Extrait de Ten Years Ago :
Plus jamais ça, et pourtant jusqu’au jour de notre mort nous nous souviendrons de ce lieu et de cette heure. Pour ceux d’entre nous qui y étions, c’est une farce de revenir au Saillant en touristes par un beau jour d’été.
Il est difficile de localiser quoi que ce soit, presque tout a été déblayé, ou reconstruit, mais ce qui rend l’endroit absolument impossible à reconnaître c’est le fait que la plupart d’entre nous ne l’avons jamais vu à la lumière du jour, ou alors par bribes, le dos courbé dans les boyaux et les tranchées.
Nous sommes cependant capables d’y revenir par la force du souvenir. Il nous suffit de fermer les yeux et de nous boucher les oreilles.

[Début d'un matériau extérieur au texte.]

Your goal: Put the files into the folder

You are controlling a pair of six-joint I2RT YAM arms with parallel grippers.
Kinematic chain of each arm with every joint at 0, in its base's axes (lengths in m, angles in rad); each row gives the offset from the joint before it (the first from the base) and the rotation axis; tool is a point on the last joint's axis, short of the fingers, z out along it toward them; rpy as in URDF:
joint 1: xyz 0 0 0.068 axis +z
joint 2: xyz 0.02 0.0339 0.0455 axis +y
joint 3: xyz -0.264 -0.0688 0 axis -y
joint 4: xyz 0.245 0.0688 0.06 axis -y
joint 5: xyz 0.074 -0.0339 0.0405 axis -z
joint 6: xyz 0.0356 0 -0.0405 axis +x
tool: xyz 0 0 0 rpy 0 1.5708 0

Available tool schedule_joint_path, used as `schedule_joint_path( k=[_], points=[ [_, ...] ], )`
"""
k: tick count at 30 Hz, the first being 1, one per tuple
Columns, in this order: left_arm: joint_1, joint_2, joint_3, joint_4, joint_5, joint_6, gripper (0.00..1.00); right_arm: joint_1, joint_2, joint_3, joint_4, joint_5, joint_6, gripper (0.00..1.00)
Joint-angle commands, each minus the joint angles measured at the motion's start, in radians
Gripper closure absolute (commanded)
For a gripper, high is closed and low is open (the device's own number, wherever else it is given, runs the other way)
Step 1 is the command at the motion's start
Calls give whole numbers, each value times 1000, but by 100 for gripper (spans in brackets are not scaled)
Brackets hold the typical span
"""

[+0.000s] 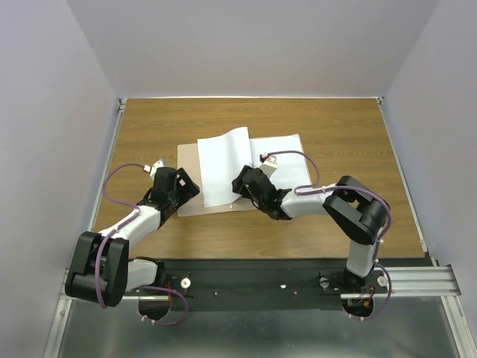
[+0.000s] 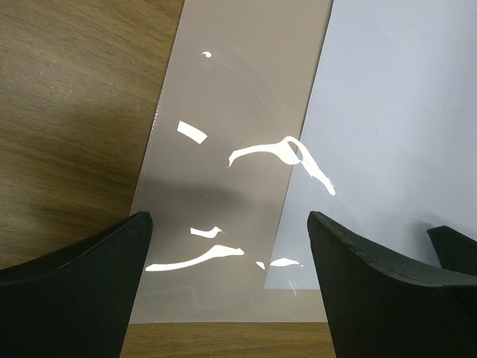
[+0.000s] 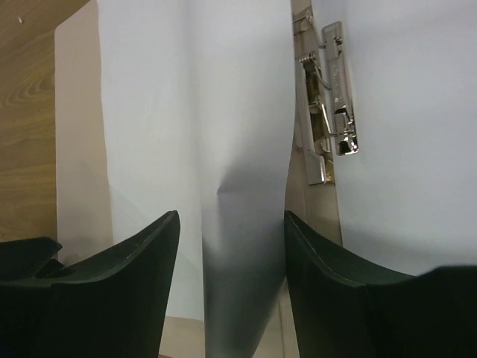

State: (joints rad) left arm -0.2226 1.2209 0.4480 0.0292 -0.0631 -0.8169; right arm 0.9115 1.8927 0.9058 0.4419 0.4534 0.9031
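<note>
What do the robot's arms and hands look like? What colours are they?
The left arm and right arm have chunky black joints and silver-grey tubes. A thin purple cable loops along each. The left hand and right hand each have two black, curved fingers.

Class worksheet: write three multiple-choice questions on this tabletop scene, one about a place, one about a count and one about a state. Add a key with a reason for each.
1. Where does the metal clip lie?
A. on the folder
B. on bare wood
C. in the left jaws

2. How many white sheets are in view?
A. one
B. four
C. two

3. How do the jaws of the left gripper stand?
A. shut on a sheet
B. open, gripping nothing
C. shut on the clip

Key:
1 A, since the right wrist view shows it on the pinkish-tan strip.
2 C, since there is a left sheet and a right sheet.
3 B, since they stand wide apart.
</note>
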Motion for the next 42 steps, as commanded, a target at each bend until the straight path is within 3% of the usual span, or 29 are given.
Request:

Nous ne l’avons connu que la nuit et sous une pluie continue, hiver comme été. Nous nous rassemblions sur une prairie détrempée de la riche plaine flamande, qui, pour nous, n’était qu’une portion de champ de bataille parmi d’autres. Nous formions ensuite une colonne sur la « route », un quelconque ancien chemin de champ belge qui, par le plus grand des hasards, était devenu l’avenue qu’empruntaient chaque soir des milliers de Britanniques, avant de la reprendre juste avant l’aube en sens inverse, moins nombreux cependant.
Tout au long de la journée, les trois lignes – celles de feu, de soutien et de réserve – étaient désertées. Les hommes étaient à l’abri. Ceux qui le pouvaient dormaient. Mais au crépuscule, tout un peuple émergeait soudainement de la terre. Certains venaient de l’arrière avec de la bectance et de l’eau, des munitions et des sacs de remblai, des caillebottis, et dieu sait quoi encore. L’objectif était parfois un coup de main d’envergure, et une fois par an, une véritable offensive, mais le quotidien consistait à creuser, toujours creuser, comme des forçats, condamnés corps et âme à creuser.
Sur le front qui démarrait aux avant-postes français et belges de Nieuport et se poursuivait vers l’Est de la France, sans oublier les Balkans, la Palestine et la Mésopotamie, il y avait de nombreux endroits qui jouissaient d’une mauvaise réputation. Partout, on pouvait être bombardé, gazé ou mitraillé. Mais à Ypres, on pouvait également se noyer.
La nuit, donc, nous creusions pour tenter d’évacuer le déluge que le ciel déversait chaque jour. L’eau suintait du sol, remplissait les trous d’obus et les latrines. Son niveau ne cessait de s’élever.